Abstract:Safety is the major consideration in controlling complex dynamical systems using reinforcement learning (RL), where the safety certificate can provide provable safety guarantee. A valid safety certificate is an energy function indicating that safe states are with low energy, and there exists a corresponding safe control policy that allows the energy function to always dissipate. The safety certificate and the safe control policy are closely related to each other and both challenging to synthesize. Therefore, existing learning-based studies treat either of them as prior knowledge to learn the other, which limits their applicability with general unknown dynamics.

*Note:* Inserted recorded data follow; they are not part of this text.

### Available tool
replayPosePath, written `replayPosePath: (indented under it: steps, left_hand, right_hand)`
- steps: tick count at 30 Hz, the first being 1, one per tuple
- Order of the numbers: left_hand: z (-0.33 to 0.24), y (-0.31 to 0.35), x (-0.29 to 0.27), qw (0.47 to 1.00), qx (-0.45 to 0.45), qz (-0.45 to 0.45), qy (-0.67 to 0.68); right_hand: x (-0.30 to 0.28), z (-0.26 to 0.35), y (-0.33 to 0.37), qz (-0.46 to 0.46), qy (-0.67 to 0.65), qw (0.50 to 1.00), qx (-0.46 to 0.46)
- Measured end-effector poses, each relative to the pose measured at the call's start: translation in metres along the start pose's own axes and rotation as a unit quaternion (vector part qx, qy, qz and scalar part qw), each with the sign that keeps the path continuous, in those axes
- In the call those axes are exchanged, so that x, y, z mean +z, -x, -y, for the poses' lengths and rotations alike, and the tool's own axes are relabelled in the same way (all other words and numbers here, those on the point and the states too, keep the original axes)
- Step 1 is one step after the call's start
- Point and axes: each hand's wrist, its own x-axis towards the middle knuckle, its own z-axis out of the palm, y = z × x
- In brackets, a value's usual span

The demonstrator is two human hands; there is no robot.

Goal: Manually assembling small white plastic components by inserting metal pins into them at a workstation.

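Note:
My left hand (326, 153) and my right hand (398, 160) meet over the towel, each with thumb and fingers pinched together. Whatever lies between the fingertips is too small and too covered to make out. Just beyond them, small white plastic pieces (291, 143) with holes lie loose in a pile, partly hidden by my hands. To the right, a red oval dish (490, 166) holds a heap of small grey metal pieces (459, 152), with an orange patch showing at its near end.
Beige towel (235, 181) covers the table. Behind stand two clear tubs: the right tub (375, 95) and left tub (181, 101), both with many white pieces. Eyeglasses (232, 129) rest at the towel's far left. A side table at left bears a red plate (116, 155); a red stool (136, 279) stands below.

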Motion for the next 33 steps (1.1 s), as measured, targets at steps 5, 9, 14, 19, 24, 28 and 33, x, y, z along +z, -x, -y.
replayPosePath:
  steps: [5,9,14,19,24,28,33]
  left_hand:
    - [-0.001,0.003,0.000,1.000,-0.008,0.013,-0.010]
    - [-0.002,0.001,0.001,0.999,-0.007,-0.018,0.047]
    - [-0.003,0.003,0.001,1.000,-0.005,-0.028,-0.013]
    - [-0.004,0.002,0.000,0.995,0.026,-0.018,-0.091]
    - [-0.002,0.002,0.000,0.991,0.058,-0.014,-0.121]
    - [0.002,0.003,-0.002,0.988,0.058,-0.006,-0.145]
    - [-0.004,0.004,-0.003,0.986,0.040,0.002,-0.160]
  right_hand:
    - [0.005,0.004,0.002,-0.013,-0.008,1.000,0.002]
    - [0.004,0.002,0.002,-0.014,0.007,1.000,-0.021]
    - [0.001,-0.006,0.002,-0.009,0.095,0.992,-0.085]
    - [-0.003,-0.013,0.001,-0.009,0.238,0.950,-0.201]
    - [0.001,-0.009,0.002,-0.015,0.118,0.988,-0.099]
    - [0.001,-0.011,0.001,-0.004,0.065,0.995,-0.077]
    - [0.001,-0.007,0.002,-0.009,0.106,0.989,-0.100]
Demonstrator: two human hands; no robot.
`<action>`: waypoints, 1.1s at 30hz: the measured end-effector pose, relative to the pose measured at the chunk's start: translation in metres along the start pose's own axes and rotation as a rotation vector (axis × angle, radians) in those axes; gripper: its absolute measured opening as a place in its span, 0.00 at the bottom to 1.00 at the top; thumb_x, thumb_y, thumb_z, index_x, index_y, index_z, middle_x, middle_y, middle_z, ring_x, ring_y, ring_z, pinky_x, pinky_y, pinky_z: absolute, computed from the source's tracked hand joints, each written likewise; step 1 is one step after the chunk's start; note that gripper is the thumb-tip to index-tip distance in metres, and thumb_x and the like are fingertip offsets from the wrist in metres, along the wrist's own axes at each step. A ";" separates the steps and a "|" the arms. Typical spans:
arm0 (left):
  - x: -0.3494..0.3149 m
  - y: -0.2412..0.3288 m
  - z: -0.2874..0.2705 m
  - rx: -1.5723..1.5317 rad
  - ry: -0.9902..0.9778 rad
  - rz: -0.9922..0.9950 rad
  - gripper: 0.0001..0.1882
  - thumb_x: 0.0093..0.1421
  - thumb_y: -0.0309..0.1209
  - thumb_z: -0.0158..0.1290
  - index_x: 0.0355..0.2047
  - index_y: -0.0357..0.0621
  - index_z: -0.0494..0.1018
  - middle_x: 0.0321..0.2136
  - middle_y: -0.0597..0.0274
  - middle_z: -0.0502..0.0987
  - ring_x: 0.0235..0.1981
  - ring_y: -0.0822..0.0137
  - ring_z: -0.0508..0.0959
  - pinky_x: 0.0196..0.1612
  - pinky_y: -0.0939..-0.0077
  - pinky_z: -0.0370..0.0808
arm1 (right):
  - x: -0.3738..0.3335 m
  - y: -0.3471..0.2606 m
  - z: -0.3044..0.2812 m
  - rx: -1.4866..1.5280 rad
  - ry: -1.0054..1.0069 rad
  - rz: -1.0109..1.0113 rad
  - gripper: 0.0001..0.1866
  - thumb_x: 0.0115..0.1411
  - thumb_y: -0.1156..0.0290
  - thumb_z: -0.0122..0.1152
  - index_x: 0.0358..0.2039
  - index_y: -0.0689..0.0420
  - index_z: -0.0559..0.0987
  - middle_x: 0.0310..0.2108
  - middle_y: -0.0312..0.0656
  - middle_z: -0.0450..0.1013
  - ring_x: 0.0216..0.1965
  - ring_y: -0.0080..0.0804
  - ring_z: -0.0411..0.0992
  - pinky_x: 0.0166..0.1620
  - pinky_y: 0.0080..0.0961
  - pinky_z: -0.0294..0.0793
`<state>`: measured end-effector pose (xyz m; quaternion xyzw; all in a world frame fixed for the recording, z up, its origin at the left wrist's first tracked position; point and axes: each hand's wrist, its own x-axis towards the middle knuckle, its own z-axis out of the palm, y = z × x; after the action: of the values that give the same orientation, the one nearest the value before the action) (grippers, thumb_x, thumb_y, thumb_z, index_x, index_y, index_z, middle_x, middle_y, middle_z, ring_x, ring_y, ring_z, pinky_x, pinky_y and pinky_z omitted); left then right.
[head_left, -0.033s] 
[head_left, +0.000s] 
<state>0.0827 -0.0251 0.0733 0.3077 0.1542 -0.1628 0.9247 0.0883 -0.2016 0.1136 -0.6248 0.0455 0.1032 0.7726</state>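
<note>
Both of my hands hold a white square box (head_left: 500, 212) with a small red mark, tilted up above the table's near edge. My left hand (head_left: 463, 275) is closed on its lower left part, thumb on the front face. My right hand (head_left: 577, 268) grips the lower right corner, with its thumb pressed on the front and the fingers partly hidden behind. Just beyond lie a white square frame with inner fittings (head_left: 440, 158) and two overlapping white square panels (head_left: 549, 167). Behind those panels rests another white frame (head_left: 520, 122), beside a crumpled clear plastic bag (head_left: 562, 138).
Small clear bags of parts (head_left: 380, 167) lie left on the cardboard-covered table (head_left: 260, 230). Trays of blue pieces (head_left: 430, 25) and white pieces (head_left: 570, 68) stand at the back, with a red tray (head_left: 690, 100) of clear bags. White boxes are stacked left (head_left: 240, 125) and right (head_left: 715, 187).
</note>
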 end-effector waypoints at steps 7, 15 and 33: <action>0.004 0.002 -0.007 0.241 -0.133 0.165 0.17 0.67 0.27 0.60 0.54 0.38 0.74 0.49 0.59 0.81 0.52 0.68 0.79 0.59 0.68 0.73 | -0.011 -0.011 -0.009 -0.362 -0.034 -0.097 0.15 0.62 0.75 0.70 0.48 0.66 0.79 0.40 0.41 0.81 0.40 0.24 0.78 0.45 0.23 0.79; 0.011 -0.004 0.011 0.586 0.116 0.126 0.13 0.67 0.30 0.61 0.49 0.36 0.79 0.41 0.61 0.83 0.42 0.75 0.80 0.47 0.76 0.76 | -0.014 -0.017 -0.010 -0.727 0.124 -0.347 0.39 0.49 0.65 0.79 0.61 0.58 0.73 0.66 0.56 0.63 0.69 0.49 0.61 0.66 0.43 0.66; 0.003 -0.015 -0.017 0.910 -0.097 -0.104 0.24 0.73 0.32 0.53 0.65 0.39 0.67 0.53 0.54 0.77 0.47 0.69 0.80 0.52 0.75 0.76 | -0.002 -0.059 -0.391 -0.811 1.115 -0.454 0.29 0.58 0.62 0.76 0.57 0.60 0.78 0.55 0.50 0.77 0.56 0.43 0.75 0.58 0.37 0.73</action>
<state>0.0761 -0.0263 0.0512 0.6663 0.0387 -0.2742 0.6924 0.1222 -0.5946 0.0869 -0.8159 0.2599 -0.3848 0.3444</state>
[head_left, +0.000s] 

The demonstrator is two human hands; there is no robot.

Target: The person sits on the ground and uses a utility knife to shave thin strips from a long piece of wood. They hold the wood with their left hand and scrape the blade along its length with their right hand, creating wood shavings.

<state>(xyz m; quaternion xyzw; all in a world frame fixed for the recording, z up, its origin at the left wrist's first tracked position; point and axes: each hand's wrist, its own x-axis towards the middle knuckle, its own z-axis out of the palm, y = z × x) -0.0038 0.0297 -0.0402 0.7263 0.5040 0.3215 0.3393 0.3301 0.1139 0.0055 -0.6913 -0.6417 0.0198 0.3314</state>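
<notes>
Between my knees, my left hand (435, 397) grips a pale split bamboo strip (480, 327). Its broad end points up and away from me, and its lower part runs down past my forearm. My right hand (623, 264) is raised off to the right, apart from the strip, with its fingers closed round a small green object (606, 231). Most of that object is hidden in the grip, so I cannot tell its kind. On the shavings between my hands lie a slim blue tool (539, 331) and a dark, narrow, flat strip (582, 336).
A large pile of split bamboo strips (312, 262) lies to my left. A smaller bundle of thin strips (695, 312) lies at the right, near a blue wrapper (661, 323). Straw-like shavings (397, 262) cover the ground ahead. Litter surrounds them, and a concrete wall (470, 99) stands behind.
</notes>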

This paper proposes a novel approach that simultaneously synthesizes the energy-function-based safety certificate and learns the safe control policy with CRL. We do not rely on prior knowledge about either an available model-based controller or a perfect safety certificate. In particular, we formulate a loss function to optimize the safety certificate parameters by minimizing the occurrence of energy increases. By adding this optimization procedure as an outer loop to the Lagrangian-based constrained reinforcement learning (CRL), we jointly update the policy and safety certificate parameters and prove that they will converge to their respective local optima, the optimal safe policy and a valid safety certificate. We evaluate our algorithms on multiple safety-critical benchmark environments. The results show that the proposed algorithm learns provably safe policies with no constraint violation. The validity or feasibility of synthesized safety certificate is also verified numerically.